Postby Trevor F » Sat Sep 06, 2008 1:58 pm

The V sign is generally considered as an act of defiance in most Anglo-Saxon countries, apart from the US. The first 2 fingers of the hand are displayed as a V at the end of an outstretched arm which is then moved rapidly upwards. It signifies f*** off or s** off or words to that effect. The story goes that French soldiers in the 14th century used the inferior longbow compared to the English crossbow and as a result lost the battles of Agincourt and Crecy. If English soldiers were captured the French would cut off their fingers so that they could not use a crossbow.
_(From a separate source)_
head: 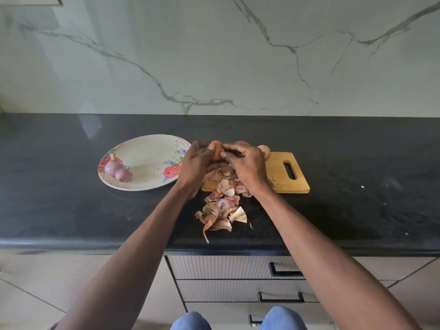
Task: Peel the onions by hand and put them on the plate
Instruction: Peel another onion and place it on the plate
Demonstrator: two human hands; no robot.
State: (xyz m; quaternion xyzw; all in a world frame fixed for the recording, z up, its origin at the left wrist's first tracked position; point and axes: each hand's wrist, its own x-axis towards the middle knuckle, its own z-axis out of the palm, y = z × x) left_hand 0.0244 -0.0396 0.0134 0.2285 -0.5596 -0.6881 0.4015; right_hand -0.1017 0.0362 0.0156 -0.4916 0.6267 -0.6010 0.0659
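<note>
Nearest, below both wrists, a heap of peels (220,210) spills off the front edge of the cutting board (281,173) onto the dark counter (71,210), and the first risk sits there: any sweep of a forearm could push the dry skins over the counter's edge. Above that heap the two hands meet over the board's left end. The left hand (194,163) curls its fingers around an onion (216,151), cradling it from the left, while the right hand (247,163) pinches at the onion's right side with thumb and fingertips drawn close together, apparently gripping a strip of skin (the strip itself is too small to make out). The onion still looks tan and papery, so I judge the peeling of this one is under way, not done. If the pinch catches only a thin flake, the skin could tear short and leave patches; if the left grip loosens as the right pulls, the round bulb could pop out and roll across the counter. Just beyond the right knuckles another unpeeled onion (264,150) rests at the board's far edge, and a bump could send it rolling. To the left of the left fingers lies the plate (142,148), holding two peeled onions (117,170) near its left rim, where a hasty drop might knock them off.
</note>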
Therefore at the start of a battle the English archers would thrust their fingers into the air as a form of psychological warfare against the French. Invariably this seemed to work. The heavily armoured French soldiers liked to go into battle on a horse, whereas the lightly armoured English went on foot. All the English archers had to do at Agincourt is to fire arrows at the French horses, thereby dismounting the riders who then struggled in the mud under heavy suits of armour. After that it was a massacre.

Churchill used a V sign ( V for victory ) with the palm facing outwards after his aides told him that the V sign with the palm facing inwards meant something totally different to the great working class of 1940.

Didn't Richard Nixon give a V sign with both hands in the air as he boarded a helicopter after being disgraced and forced out of office in 1974 ?

As for kosher restaurants, I only eat fish in non-kosher restaurants. This may have its limitations as to the range of food I can eat out in non-kosher places but I compensate for that by sampling the local beers. Does that explain things ?
Last edited by Trevor F on Sat Sep 06, 2008 2:03 pm, edited 1 time in total.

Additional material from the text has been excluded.